Everything in the data except the pictures belongs in your answer, copied exactly.

::: COLLECTED DATA :::

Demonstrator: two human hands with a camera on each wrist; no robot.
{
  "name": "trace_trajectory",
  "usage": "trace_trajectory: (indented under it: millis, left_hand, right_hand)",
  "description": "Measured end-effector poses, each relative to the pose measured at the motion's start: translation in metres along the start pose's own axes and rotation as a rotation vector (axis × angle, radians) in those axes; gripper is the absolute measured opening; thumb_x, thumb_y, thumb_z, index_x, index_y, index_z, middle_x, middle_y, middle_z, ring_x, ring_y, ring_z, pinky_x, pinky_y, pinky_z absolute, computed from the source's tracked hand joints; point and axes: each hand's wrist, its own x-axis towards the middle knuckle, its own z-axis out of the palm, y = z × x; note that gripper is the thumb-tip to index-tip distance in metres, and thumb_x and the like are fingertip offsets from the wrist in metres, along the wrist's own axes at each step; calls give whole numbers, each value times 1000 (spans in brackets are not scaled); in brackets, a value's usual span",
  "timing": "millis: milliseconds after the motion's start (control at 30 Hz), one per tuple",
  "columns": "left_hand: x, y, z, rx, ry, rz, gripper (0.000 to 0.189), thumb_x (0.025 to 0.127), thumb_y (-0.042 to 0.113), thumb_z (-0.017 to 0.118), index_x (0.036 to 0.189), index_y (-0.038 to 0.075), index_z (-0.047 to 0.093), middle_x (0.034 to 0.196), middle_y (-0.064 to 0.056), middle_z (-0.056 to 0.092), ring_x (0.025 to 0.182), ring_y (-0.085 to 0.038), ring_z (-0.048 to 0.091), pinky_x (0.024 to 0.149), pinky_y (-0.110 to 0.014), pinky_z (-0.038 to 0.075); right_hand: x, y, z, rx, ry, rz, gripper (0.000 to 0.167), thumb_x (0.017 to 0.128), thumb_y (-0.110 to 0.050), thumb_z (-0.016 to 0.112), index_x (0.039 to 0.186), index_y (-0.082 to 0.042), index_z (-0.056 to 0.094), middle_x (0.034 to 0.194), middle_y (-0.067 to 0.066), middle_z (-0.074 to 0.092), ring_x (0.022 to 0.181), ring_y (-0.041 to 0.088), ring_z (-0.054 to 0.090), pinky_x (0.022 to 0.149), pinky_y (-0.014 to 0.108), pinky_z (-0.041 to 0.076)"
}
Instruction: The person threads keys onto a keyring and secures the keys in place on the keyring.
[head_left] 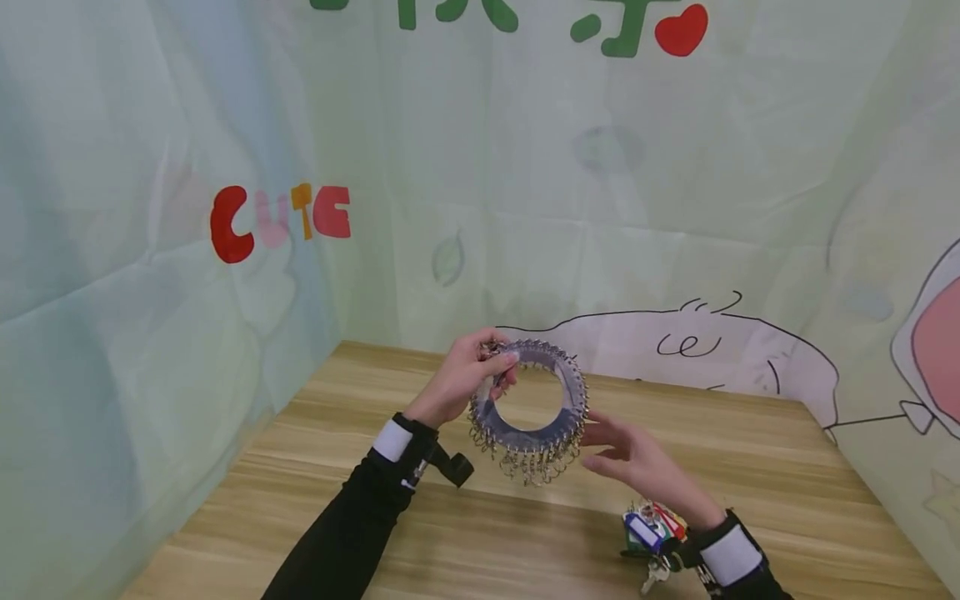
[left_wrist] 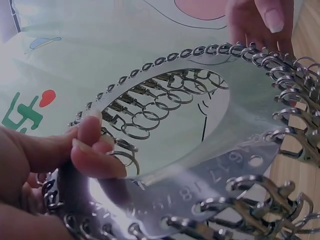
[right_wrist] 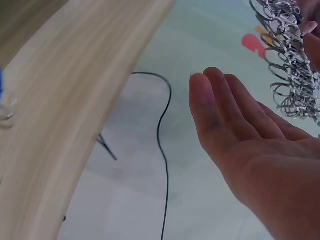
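In the head view my left hand (head_left: 463,373) grips the left edge of a flat, shiny metal key ring holder (head_left: 528,437) and holds it up above the table. Stamped numbers run around its band, and small snap clips with split rings (left_wrist: 167,114) hang all along the rim. Thumb and fingers pinch the band in the left wrist view. My right hand (head_left: 637,462) is just right of the holder, fingers extended and holding nothing. The right wrist view shows a gap between this hand (right_wrist: 250,135) and the dangling clips (right_wrist: 295,65).
A bunch of keys with coloured tags (head_left: 652,529) lies on the wooden table (head_left: 480,533), below my right wrist. Printed cloth (head_left: 525,167) hangs along the table's back and sides.
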Motion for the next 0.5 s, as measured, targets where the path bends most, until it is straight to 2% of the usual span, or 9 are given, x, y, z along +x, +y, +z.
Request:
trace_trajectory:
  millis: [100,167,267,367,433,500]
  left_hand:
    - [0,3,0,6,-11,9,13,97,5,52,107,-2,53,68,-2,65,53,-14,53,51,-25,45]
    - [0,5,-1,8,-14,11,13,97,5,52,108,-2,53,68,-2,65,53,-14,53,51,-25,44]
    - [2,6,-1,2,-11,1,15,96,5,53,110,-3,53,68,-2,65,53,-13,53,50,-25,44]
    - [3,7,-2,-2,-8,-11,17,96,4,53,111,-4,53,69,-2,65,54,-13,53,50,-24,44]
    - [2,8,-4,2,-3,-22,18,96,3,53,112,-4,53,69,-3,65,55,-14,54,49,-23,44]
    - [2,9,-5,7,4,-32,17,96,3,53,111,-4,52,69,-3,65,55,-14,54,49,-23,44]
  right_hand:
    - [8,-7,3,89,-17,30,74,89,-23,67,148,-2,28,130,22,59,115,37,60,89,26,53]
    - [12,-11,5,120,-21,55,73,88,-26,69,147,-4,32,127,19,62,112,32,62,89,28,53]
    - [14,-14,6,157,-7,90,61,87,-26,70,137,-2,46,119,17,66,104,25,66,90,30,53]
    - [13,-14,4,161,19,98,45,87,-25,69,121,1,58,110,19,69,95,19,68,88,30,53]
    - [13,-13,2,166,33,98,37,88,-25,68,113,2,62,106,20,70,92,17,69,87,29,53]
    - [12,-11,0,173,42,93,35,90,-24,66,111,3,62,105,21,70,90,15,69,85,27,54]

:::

→ **WORKED SOLUTION**
Demonstrator: two human hands with a camera on each wrist; no robot.
{
  "name": "trace_trajectory",
  "usage": "trace_trajectory: (indented under it: millis, left_hand, right_hand)",
  "description": "Measured end-effector poses, each relative to the pose measured at the motion's start: translation in metres along the start pose's own axes and rotation as a rotation vector (axis × angle, radians) in those axes; gripper is the absolute measured opening; thumb_x, thumb_y, thumb_z, index_x, index_y, index_z, middle_x, middle_y, middle_z, ring_x, ring_y, ring_z, pinky_x, pinky_y, pinky_z absolute, computed from the source's tracked hand joints; point and axes: each hand's wrist, its own x-axis towards the middle knuckle, its own z-axis out of the palm, y = z × x; note that gripper is the thumb-tip to index-tip distance in metres, and thumb_x and the like are fingertip offsets from the wrist in metres, along the wrist's own axes at each step; calls give whole numbers, each value times 1000 (spans in brackets are not scaled); in brackets, a value's usual span",
  "timing": "millis: milliseconds after the motion's start (control at 30 Hz), one per tuple",
  "columns": "left_hand: x, y, z, rx, ry, rz, gripper (0.000 to 0.189), thumb_x (0.025 to 0.127), thumb_y (-0.042 to 0.113), thumb_z (-0.017 to 0.118), index_x (0.036 to 0.189), index_y (-0.038 to 0.075), index_z (-0.047 to 0.093), middle_x (0.034 to 0.196), middle_y (-0.064 to 0.056), middle_z (-0.056 to 0.092), ring_x (0.025 to 0.182), ring_y (-0.085 to 0.038), ring_z (-0.048 to 0.091), pinky_x (0.024 to 0.149), pinky_y (-0.110 to 0.014), pinky_z (-0.038 to 0.075); right_hand: x, y, z, rx, ry, rz, gripper (0.000 to 0.167), thumb_x (0.017 to 0.128), thumb_y (-0.110 to 0.050), thumb_z (-0.016 to 0.112), index_x (0.039 to 0.186), index_y (-0.082 to 0.042), index_z (-0.056 to 0.094), middle_x (0.034 to 0.194), middle_y (-0.067 to 0.066), middle_z (-0.074 to 0.092), ring_x (0.022 to 0.181), ring_y (-0.041 to 0.088), ring_z (-0.054 to 0.090), pinky_x (0.022 to 0.149), pinky_y (-0.014 to 0.108), pinky_z (-0.041 to 0.076)"
}
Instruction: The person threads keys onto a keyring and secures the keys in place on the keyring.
[head_left] 
[left_wrist] 
[right_wrist] 
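In the head view my left hand (head_left: 463,373) grips the left edge of a flat, shiny metal key ring holder (head_left: 528,437) and holds it up above the table. Stamped numbers run around its band, and small snap clips with split rings (left_wrist: 167,114) hang all along the rim. Thumb and fingers pinch the band in the left wrist view. My right hand (head_left: 637,462) is just right of the holder, fingers extended and holding nothing. The right wrist view shows a gap between this hand (right_wrist: 250,135) and the dangling clips (right_wrist: 295,65).
A bunch of keys with coloured tags (head_left: 652,529) lies on the wooden table (head_left: 480,533), below my right wrist. Printed cloth (head_left: 525,167) hangs along the table's back and sides.
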Motion for the next 0.5 s, as measured, targets where the path bends most, until it is straight to 2% of the usual span, or 9 are given, x, y, z along +x, +y, +z.
Request:
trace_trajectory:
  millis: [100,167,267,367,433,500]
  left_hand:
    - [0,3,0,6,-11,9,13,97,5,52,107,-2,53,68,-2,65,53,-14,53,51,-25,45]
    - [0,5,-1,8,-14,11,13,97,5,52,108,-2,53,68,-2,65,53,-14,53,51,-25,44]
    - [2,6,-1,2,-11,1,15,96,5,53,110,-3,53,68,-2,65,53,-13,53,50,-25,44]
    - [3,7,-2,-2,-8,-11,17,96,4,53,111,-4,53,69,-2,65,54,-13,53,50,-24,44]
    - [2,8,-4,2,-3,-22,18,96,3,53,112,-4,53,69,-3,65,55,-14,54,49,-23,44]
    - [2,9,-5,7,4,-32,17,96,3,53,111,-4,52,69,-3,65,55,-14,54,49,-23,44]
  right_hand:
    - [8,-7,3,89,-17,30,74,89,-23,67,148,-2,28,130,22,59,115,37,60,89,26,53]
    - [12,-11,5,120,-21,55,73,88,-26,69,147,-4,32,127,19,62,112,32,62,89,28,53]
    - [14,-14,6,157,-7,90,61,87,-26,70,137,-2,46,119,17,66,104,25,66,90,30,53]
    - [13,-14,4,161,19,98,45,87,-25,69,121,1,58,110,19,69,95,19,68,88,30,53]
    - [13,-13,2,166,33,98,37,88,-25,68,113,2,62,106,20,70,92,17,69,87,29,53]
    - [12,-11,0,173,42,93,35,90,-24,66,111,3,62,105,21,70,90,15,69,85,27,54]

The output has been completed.